Legge elettorale: verso il doppio turno alla francese?

Il sistema preferito da Renzi e dal Pd, ma perché Alfano dovrebbe accettarlo?

Con il Porcellum nelle mani della Corte Costituzionale, torna d'attualità il dibattito sulla legge elettorale. Quello stesso dibattito che da anni ci tormenta, con l'unico risultato che poi si torna a votare con la legge "porcata". Perché questa volta dovrebbe essere diverso? Innanzitutto non è detto che le cose vadano per il verso giusto, ma è certo che l'uscita dal governo di Forza Italia e Silvio Berlusconi rende il percorso un po' meno complesso.

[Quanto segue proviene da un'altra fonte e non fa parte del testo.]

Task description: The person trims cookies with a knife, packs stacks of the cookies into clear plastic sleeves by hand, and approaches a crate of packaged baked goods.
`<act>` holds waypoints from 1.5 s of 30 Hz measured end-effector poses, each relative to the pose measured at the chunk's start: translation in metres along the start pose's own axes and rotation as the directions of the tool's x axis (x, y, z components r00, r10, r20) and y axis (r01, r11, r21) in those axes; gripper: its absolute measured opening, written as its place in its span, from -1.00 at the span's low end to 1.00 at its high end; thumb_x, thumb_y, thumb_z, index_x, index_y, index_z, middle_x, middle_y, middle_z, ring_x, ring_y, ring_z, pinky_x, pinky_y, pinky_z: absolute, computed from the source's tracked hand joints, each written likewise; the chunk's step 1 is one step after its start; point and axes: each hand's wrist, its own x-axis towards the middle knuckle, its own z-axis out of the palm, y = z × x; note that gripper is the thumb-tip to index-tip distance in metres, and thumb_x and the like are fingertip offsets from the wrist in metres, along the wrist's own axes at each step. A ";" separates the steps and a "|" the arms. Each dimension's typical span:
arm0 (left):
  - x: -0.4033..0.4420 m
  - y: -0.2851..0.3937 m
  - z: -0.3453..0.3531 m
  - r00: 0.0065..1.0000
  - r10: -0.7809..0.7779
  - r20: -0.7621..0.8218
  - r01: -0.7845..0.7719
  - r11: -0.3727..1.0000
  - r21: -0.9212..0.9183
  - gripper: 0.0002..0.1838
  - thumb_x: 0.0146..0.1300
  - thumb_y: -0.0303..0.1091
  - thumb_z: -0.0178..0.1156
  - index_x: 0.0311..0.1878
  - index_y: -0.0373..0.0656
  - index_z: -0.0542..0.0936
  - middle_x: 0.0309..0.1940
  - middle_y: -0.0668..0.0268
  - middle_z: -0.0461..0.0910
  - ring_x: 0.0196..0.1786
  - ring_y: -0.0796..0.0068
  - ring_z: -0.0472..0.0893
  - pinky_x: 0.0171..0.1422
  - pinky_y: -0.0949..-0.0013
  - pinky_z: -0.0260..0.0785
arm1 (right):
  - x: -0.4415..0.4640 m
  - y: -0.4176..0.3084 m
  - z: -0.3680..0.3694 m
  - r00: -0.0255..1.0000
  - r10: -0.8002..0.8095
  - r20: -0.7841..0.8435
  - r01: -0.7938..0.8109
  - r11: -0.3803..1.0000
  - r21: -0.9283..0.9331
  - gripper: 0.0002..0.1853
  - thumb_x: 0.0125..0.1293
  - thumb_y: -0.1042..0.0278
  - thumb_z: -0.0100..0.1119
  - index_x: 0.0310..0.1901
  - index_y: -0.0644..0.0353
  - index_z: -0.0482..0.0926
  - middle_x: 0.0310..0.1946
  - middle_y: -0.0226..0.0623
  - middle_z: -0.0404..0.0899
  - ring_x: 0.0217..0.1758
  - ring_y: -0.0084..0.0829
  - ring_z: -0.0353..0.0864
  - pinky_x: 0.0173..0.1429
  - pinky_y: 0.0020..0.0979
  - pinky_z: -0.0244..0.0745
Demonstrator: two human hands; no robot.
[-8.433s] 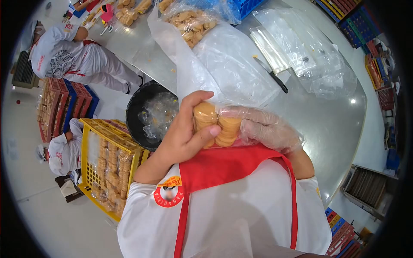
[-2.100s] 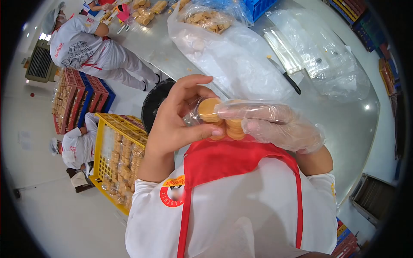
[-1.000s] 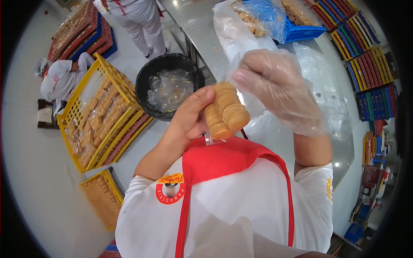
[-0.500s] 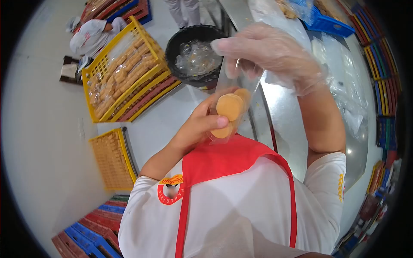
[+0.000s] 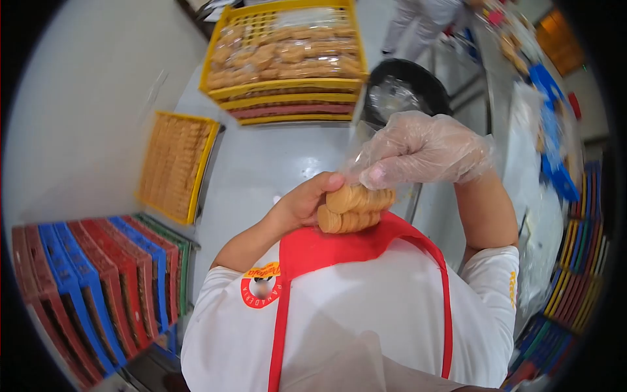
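A clear plastic bag of round golden cookies is held in front of my chest, the cookies lying in two stacked rows. My bare left hand supports the bag from the left side, its thumb near the top of the cookies. At the upper end, my right hand, in a clear plastic glove, pinches the gathered bag mouth just above the cookies. Some fingers of my left hand are hidden behind the bag.
Ahead stands a stack of yellow crates with bagged cookies. A yellow tray of cookies leans by the left wall, near stacked coloured crates. A black bin holds clear plastic. Beyond it stands a person. A metal table runs along my right.
My view has turned left. The right hand has come down from the raised, open end of the bag and now pinches it close to the cookies. The bag lies more level.
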 end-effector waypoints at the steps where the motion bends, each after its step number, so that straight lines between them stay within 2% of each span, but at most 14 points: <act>1: -0.026 0.015 -0.012 1.000 0.019 -0.012 -0.020 1.000 -0.010 -0.03 0.20 0.25 0.29 0.43 -0.33 0.26 0.28 0.03 0.42 0.28 0.20 0.51 0.37 0.16 0.39 | 0.034 -0.008 0.005 0.999 0.039 0.017 -0.038 0.999 -0.037 -0.69 0.38 0.27 0.31 -0.10 0.42 0.72 -0.12 -0.06 0.75 -0.04 -0.31 0.71 0.07 -0.33 0.56; 5: -0.125 0.061 -0.059 0.910 0.414 0.011 -0.414 0.910 0.031 0.08 0.09 0.12 0.45 0.52 -0.26 0.14 0.29 0.10 0.40 0.33 0.27 0.46 0.41 0.19 0.35 | 0.166 -0.036 0.023 0.976 -0.204 0.082 0.211 0.973 -0.089 -0.61 0.39 0.15 0.26 -0.06 0.39 0.73 -0.10 -0.02 0.75 -0.01 -0.15 0.72 0.11 -0.26 0.55; 8: -0.198 0.098 -0.074 0.738 0.658 -0.150 -0.589 0.737 0.332 0.21 -0.06 -0.14 0.59 0.58 -0.16 0.03 0.32 0.17 0.36 0.36 0.30 0.41 0.45 0.24 0.27 | 0.249 -0.034 0.037 0.885 -0.455 0.098 0.464 0.880 -0.099 -0.59 0.37 0.11 0.24 -0.08 0.37 0.75 -0.09 0.01 0.74 0.04 -0.02 0.71 0.16 -0.17 0.53; 9: -0.225 0.109 -0.070 0.679 0.671 -0.299 -0.529 0.729 0.434 0.17 -0.17 -0.34 0.61 0.55 -0.12 0.16 0.34 0.19 0.31 0.39 0.27 0.38 0.51 0.25 0.18 | 0.272 -0.038 0.041 0.851 -0.514 0.106 0.524 0.846 -0.103 -0.60 0.36 0.11 0.25 -0.10 0.37 0.75 -0.08 0.02 0.73 0.05 0.01 0.70 0.18 -0.14 0.52; 12: -0.280 0.135 -0.079 0.555 0.803 -0.217 -0.312 0.442 0.841 0.04 -0.16 -0.33 0.59 0.47 -0.12 0.32 0.36 0.18 0.28 0.42 0.24 0.34 0.53 0.21 0.15 | 0.335 -0.047 0.052 0.747 -0.641 0.176 0.657 0.752 -0.051 -0.71 0.24 0.28 0.33 -0.13 0.33 0.76 -0.02 0.08 0.70 0.06 0.02 0.69 0.18 -0.11 0.52; 18: -0.338 0.159 -0.099 0.397 0.899 -0.185 -0.160 0.267 0.951 -0.04 -0.16 -0.26 0.57 0.39 -0.25 0.41 0.36 0.12 0.33 0.47 0.21 0.30 0.57 0.20 0.05 | 0.432 -0.058 0.067 0.707 -0.651 0.276 0.634 0.757 0.161 -0.78 0.18 0.36 0.41 -0.20 0.31 0.77 -0.04 0.07 0.71 0.06 0.04 0.69 0.18 -0.04 0.52; 25: -0.357 0.188 -0.170 0.380 0.808 -0.450 -0.508 0.589 0.628 -0.02 -0.05 -0.12 0.52 0.45 -0.23 0.32 0.38 0.13 0.31 0.49 0.22 0.29 0.54 0.21 0.14 | 0.527 -0.054 0.062 0.731 -0.557 0.394 0.544 0.825 0.155 -0.67 0.24 0.30 0.39 -0.03 0.33 0.71 -0.01 -0.01 0.71 0.07 0.03 0.67 0.21 -0.04 0.50; 30: -0.356 0.174 -0.310 0.127 0.653 -0.747 -0.698 0.594 0.400 -0.13 0.27 0.19 0.26 0.48 -0.17 0.28 0.38 0.14 0.31 0.38 0.24 0.42 0.47 0.19 0.26 | 0.612 -0.030 0.044 0.903 -0.009 0.429 0.016 1.000 -0.012 -0.62 0.47 0.18 0.12 0.07 0.35 0.65 0.14 -0.17 0.65 0.19 -0.13 0.60 0.26 -0.10 0.45; 32: -0.360 0.152 -0.357 0.053 0.301 -0.952 -0.444 0.861 0.247 -0.17 0.31 0.28 0.19 0.49 -0.03 0.31 0.40 0.22 0.33 0.33 0.26 0.43 0.38 0.09 0.34 | 0.653 -0.003 0.045 0.879 0.256 0.401 -0.356 0.913 0.200 -0.58 0.54 0.13 0.00 0.14 0.33 0.61 0.18 -0.20 0.61 0.22 -0.20 0.57 0.26 -0.14 0.45; 34: -0.356 0.128 -0.370 0.233 0.194 -0.953 -0.562 0.826 0.030 -0.25 0.35 0.31 0.12 0.45 0.04 0.40 0.44 0.22 0.35 0.46 0.25 0.31 0.41 -0.09 0.28 | 0.696 0.031 0.040 0.856 0.356 0.375 -0.435 0.888 0.148 -0.54 0.55 0.08 -0.03 0.22 0.29 0.56 0.17 -0.24 0.60 0.20 -0.25 0.57 0.25 -0.17 0.46; 36: -0.358 0.070 -0.418 0.206 0.221 -0.953 0.019 0.973 0.229 -0.29 0.37 0.31 0.08 0.42 0.08 0.45 0.46 0.20 0.35 0.54 0.21 0.20 0.43 -0.20 0.21 | 0.739 0.063 0.044 0.841 0.448 0.303 -0.503 0.854 0.133 -0.50 0.55 0.04 -0.05 0.27 0.27 0.52 0.15 -0.25 0.60 0.18 -0.27 0.57 0.24 -0.18 0.47; 39: -0.364 0.033 -0.448 0.105 0.387 -0.916 0.507 0.771 0.384 -0.33 0.36 0.31 0.07 0.40 0.15 0.49 0.50 0.14 0.29 0.61 0.15 0.12 0.47 -0.27 0.14 | 0.801 0.118 0.068 0.812 0.559 0.165 -0.581 0.801 0.144 -0.45 0.55 -0.05 -0.08 0.29 0.27 0.49 0.12 -0.21 0.62 0.17 -0.26 0.59 0.24 -0.18 0.48; 41: -0.367 0.015 -0.478 0.052 0.252 -0.966 0.466 0.850 0.247 -0.34 0.32 0.31 0.12 0.40 0.23 0.49 0.54 0.17 0.20 0.63 0.13 0.06 0.51 -0.28 0.08 | 0.845 0.163 0.089 0.783 0.616 0.085 -0.622 0.772 0.134 -0.40 0.55 -0.13 -0.09 0.29 0.26 0.49 0.12 -0.15 0.64 0.19 -0.26 0.61 0.23 -0.22 0.51; 45: -0.419 0.015 -0.504 0.001 0.040 -0.999 0.260 0.965 0.039 -0.28 0.23 0.34 0.19 0.45 0.38 0.42 0.63 0.16 -0.06 0.65 -0.02 -0.04 0.59 -0.24 -0.03 | 0.924 0.240 0.125 0.962 0.272 0.020 -0.218 0.810 -0.545 -0.51 0.52 0.00 -0.05 0.24 0.21 0.52 0.05 -0.02 0.65 0.16 -0.07 0.61 0.27 -0.14 0.46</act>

Mai, infatti, Pd e Forza Italia avrebbero trovato un accordo, considerando che il punto di forza dell'uno (i candidati espressi sul territorio) sono esattamente il punto debole dell'altro. Adesso che a provare a risolvere il rebus sono rimasti Pd, Scelta Civica e Nuovo Centrodestra la cosa potrebbe semplificarsi. La proposta del Partito Democratico, appoggiata fortemente da Matteo Renzi, è quella che da tempo (con qualche ripensamento) è la bandiera del Pd: il doppio turno alla francese. Come funziona?

Ogni seggio in palio corrisponde ad altrettanti collegi uninominali. Viene eletto al primo turno il candidato che ottiene la maggioranza assoluta purché i voti conseguiti siano pari ad almeno un quarto degli elettori iscritti nelle liste del collegio. In mancanza di questo, vanno al ballottaggio i candidati che abbiano conseguito al primo turno almeno il 12,5% per cento del totale degli iscritti del collegio elettorale. Tipicamente vanno al ballottaggio i candidati dei due principali partiti.

Sulla carta si tratta di un'ottima legge elettorale se si vuole preservare il bipolarismo (quasi bipartitismo, in verità) con una spruzzata di partiti minori e un governo forte. Sulla carta però, perché non si capisce per quale ragione Alfano e Monti (alla guida di partitini) dovrebbero accettare un sistema elettorale che va a vantaggio dei partiti più grandi e che sanno esprimere buone candidature nelle varie zone (e questo è l'identikit del Pd). Secondo Repubblica

"Gli esponenti del Ncd hanno cominciato prendere in considerazione sempre più seriamente proprio il modello francese. Lo sta facendo in modo particolare il ministro dell Riforme, Quagliariello. A porre la questione negli ultimi giorni, però, è stato Dario Franceschini (...): "Non capite che il doppio turno di collegio rappresenta il sistema che dà a voi più centralità?". In sostanza, con i due turni ogni partito può presentarsi alle elezioni senza dover dichiarare preventivamente le alleanze. Per l'Ncd è l'occasione per liberarsi dall'abbraccio mortale di Silvio Berlusconi. (...) L'Ncd può far valere la sua autonomia e poi scegliere al ballottaggio, in particolar modo se si introduce una piccola correzione rispetto alla legge francese: accedono al ballottaggio solo i primi due".

Sarà senz'altro vero, ma la centralità del Ncd nel determinare chi vincerà tra i due candidati non si risolverebbe poi in candidati del partito di Alfano eletti in Parlamento (a meno di non riuscire a strappare qualche seggio autonomamente, cosa comunque non impossibile, visto che in determinate zone gli alfaniani sono molto forti). Vero è che rimanere col Porcellum costringerebbe Ncd a tornare assieme al Cavaliere. E, almeno per il momento, non sembra una cosa fattibile.